Exercise aim: Your answer should be the entire listing, printed exactly.

Records to use:
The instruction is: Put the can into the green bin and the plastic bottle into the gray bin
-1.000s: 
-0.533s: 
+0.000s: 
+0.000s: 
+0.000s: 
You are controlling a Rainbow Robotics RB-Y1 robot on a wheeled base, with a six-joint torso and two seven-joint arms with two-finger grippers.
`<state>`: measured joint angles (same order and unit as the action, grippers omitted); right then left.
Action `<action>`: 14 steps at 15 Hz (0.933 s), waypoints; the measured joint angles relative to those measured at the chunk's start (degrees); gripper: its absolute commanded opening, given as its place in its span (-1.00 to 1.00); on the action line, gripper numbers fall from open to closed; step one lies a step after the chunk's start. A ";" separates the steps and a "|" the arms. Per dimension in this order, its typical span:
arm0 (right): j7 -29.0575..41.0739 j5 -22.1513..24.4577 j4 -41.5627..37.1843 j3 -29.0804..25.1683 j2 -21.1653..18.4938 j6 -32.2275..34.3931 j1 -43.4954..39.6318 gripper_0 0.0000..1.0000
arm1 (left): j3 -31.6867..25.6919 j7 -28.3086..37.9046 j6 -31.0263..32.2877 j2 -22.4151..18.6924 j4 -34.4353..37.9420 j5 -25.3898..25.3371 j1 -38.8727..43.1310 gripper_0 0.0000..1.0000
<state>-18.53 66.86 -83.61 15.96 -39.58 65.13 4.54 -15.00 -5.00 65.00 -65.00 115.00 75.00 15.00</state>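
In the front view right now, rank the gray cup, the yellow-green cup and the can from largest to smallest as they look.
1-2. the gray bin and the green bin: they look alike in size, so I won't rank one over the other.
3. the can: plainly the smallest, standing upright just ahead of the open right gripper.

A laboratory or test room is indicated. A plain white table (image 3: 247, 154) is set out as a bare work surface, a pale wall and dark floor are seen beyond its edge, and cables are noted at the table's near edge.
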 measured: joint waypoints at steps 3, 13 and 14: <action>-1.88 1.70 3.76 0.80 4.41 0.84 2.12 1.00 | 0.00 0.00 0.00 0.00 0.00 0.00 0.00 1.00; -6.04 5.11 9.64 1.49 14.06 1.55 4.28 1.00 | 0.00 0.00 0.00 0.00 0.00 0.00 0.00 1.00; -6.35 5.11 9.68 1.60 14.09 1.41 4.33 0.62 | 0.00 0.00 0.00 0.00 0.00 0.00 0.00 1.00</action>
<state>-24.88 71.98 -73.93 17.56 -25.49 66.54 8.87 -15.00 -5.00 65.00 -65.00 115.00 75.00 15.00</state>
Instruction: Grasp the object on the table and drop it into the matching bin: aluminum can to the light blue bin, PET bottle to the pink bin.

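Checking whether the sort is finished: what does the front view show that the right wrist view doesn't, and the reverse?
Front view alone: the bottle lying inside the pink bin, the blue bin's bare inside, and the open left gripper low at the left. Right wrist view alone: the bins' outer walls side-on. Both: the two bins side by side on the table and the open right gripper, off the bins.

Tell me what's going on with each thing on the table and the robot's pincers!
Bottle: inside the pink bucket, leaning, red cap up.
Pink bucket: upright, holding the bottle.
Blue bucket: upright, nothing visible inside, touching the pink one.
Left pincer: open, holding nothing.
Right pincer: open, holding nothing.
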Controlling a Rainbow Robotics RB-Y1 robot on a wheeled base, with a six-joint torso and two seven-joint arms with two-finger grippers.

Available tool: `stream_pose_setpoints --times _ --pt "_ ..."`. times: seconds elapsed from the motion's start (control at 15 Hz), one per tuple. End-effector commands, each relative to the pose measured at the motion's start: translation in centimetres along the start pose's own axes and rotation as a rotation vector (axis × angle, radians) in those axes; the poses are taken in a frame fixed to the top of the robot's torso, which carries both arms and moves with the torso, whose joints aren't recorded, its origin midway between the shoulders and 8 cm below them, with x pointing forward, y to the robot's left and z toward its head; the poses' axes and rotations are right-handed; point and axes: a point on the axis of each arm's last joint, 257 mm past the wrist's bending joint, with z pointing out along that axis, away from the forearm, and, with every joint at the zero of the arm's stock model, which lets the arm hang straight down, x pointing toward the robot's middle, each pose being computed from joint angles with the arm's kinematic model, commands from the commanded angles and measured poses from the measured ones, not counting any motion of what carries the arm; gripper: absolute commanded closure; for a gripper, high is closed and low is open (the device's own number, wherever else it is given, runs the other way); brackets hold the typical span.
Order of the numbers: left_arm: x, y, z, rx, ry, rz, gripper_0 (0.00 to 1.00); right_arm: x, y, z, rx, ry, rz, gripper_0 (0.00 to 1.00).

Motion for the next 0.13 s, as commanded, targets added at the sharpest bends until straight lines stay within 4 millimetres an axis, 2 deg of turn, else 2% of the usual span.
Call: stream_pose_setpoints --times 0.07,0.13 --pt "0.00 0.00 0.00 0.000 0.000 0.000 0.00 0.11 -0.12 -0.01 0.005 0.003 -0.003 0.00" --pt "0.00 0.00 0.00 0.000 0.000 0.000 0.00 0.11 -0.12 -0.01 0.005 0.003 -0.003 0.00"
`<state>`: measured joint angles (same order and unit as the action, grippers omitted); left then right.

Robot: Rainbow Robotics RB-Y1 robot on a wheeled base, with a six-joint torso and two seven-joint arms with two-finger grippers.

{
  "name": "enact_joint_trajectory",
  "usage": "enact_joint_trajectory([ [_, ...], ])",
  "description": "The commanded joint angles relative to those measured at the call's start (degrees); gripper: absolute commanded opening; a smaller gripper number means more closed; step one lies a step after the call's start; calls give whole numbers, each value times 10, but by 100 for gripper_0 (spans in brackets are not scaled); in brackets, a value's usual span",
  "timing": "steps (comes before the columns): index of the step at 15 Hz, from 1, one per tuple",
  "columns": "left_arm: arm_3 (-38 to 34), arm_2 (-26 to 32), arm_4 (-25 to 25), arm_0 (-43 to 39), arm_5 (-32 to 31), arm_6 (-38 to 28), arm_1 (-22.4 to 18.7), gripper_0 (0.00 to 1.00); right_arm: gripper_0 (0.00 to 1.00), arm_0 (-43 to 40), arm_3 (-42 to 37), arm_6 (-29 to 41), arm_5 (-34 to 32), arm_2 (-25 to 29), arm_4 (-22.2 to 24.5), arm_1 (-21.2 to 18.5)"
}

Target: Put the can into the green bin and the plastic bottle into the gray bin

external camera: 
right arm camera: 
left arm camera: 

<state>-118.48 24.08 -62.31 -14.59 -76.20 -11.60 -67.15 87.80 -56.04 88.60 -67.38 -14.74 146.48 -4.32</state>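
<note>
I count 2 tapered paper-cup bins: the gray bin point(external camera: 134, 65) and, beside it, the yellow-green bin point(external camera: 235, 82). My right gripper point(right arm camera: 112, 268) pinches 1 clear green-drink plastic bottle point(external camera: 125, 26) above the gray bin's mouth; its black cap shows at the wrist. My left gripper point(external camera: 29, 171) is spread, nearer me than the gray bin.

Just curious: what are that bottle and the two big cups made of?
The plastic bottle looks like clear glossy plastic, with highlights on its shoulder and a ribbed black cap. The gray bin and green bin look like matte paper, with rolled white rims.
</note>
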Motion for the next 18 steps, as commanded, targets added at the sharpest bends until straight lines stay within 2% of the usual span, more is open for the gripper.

Task response:
The instruction is: Put the can into the green bin and the plastic bottle into the gray bin
-1.000s: 
-0.533s: 
+0.000s: 
+0.000s: 
+0.000s: 
You are controlling a Rainbow Robotics RB-Y1 robot on a wheeled base, with a six-joint torso and two seven-joint arms with two-finger grippers.
`<state>`: measured joint angles (same order and unit as the action, grippers omitted); right then left.
Action `<action>`: 14 steps at 15 Hz (0.933 s), waypoints; the measured joint angles relative to those measured at the chunk's start (degrees); gripper: its absolute commanded opening, given as its place in its span (-1.00 to 1.00); on the action line, gripper numbers fall from open to closed; step one lies a step after the chunk's start. A ";" separates the steps and a "|" the arms. Per dimension in this order, its typical span:
arm0 (right): j7 -29.0575..41.0739 j5 -22.1513..24.4577 j4 -41.5627..37.1843 j3 -29.0804..25.1683 j2 -21.1653..18.4938 j6 -32.2275..34.3931 j1 -43.4954..39.6318 gripper_0 0.0000..1.0000
arm1 (left): j3 -31.6867..25.6919 j7 -28.3086..37.9046 j6 -31.0263..32.2877 j2 -22.4151..18.6924 j4 -34.4353..37.9420 j5 -25.3898..25.3371 j1 -38.8727..43.1310 gripper_0 0.0000..1.0000
<state>-18.53 66.86 -83.61 15.96 -39.58 65.13 4.54 -15.00 -5.00 65.00 -65.00 115.00 75.00 15.00</state>
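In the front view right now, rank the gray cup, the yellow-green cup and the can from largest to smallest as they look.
1-2. the gray bin and the green bin: they look alike in size, so I won't rank one over the other.
3. the can: plainly the smallest, standing upright just ahead of the open right gripper.

A laboratory or test room is indicated. A plain white table (image 3: 247, 154) is set out as a bare work surface, a pale wall and dark floor are seen beyond its edge, and cables are noted at the table's near edge.
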 measured: joint waypoints at steps 3, 13 and 14: <action>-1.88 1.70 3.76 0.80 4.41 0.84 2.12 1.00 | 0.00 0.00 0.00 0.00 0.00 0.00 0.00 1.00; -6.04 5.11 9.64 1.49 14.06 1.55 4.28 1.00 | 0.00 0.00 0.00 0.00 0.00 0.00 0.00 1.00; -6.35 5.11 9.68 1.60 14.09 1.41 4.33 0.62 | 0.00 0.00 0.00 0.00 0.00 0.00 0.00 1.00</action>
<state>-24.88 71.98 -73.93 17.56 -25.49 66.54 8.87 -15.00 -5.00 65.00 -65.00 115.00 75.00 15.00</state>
Instruction: Grasp the object on the table and drop it into the matching bin: aluminum can to the light blue bin, PET bottle to the pink bin.

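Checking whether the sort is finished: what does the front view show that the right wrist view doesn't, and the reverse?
Front view alone: the bottle lying inside the pink bin, the blue bin's bare inside, and the open left gripper low at the left. Right wrist view alone: the bins' outer walls side-on. Both: the two bins side by side on the table and the open right gripper, off the bins.

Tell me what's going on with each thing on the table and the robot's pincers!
Bottle: inside the pink bucket, leaning, red cap up.
Pink bucket: upright, holding the bottle.
Blue bucket: upright, nothing visible inside, touching the pink one.
Left pincer: open, holding nothing.
Right pincer: open, holding nothing.
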Controlling a Rainbow Robotics RB-Y1 robot on a wheeled base, with a six-joint torso and two seven-joint arms with two-finger grippers.

Available tool: `stream_pose_setpoints --times _ --pt "_ ..."`. times: seconds elapsed from the motion's start (control at 15 Hz), one per tuple. End-effector commands, each relative to the pose measured at the motion's start: translation in centimetres along the start pose's own axes and rotation as a rotation vector (axis × angle, radians) in those axes; the poses are taken in a frame fixed to the top of the robot's torso, which carries both arms and moves with the torso, whose joints aren't recorded, its origin midway between the shoulders and 8 cm below them, with x pointing forward, y to the robot's left and z toward its head; the poses' axes and rotations are right-handed; point and axes: a point on the axis of each arm's last joint, 257 mm past the wrist's bending joint, with z pointing out along that axis, away from the forearm, and, with every joint at the zero of the arm's stock model, which lets the arm hang straight down, x pointing toward the robot's middle, each pose being computed from joint angles with the arm's kinematic model, commands from the commanded angles and measured poses from the measured ones, not counting any motion of what carries the arm; gripper: absolute commanded closure; for a gripper, high is closed and low is open (the device's own number, wherever else it is given, runs the other way); brackets hold the typical span.
Order of the numbers: left_arm: x, y, z, rx, ry, rz, gripper_0 (0.00 to 1.00); right_arm: x, y, z, rx, ry, rz, gripper_0 (0.00 to 1.00).

Motion for the next 0.13 s, as commanded, targets added at the sharpest bends until straight lines stay within 4 millimetres an axis, 2 deg of turn, else 2% of the usual span.
Call: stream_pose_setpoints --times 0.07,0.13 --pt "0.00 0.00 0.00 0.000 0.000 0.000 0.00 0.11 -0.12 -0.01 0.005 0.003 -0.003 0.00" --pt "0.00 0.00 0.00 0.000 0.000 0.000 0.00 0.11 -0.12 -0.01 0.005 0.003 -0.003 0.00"
`<state>`: measured joint angles (same order and unit as the action, grippers omitted); left then right.

Robot: Rainbow Robotics RB-Y1 robot on a wheeled base, with a six-joint torso and two seven-joint arms with two-finger grippers.

{
  "name": "enact_joint_trajectory",
  "usage": "enact_joint_trajectory([ [_, ...], ])",
  "description": "The commanded joint angles relative to those measured at the call's start (degrees); gripper: absolute commanded opening; a smaller gripper number means more closed; step one lies a step after the call's start; calls give whole numbers, each value times 10, but by 100 for gripper_0 (spans in brackets are not scaled); in brackets, a value's usual span",
  "timing": "steps (comes before the columns): index of the step at 15 Hz, from 1, one per tuple",
  "columns": "left_arm: arm_3 (-38 to 34), arm_2 (-26 to 32), arm_4 (-25 to 25), arm_0 (-43 to 39), arm_5 (-32 to 31), arm_6 (-38 to 28), arm_1 (-22.4 to 18.7), gripper_0 (0.00 to 1.00); right_arm: gripper_0 (0.00 to 1.00), arm_0 (-43 to 40), arm_3 (-42 to 37), arm_6 (-29 to 41), arm_5 (-34 to 32), arm_2 (-25 to 29), arm_4 (-22.2 to 24.5), arm_1 (-21.2 to 18.5)"
}

Target: Put the can into the green bin and the plastic bottle into the gray bin

external camera: 
right arm camera: 
left arm camera: 

<state>-118.48 24.08 -62.31 -14.59 -76.20 -11.60 -67.15 87.80 -56.04 88.60 -67.38 -14.74 146.48 -4.32</state>
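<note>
I count 2 tapered paper-cup bins: the gray bin point(external camera: 134, 65) and, beside it, the yellow-green bin point(external camera: 235, 82). My right gripper point(right arm camera: 112, 268) pinches 1 clear green-drink plastic bottle point(external camera: 125, 26) above the gray bin's mouth; its black cap shows at the wrist. My left gripper point(external camera: 29, 171) is spread, nearer me than the gray bin.

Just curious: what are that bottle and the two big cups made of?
The plastic bottle looks like clear glossy plastic, with highlights on its shoulder and a ribbed black cap. The gray bin and green bin look like matte paper, with rolled white rims.
</note>
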Motion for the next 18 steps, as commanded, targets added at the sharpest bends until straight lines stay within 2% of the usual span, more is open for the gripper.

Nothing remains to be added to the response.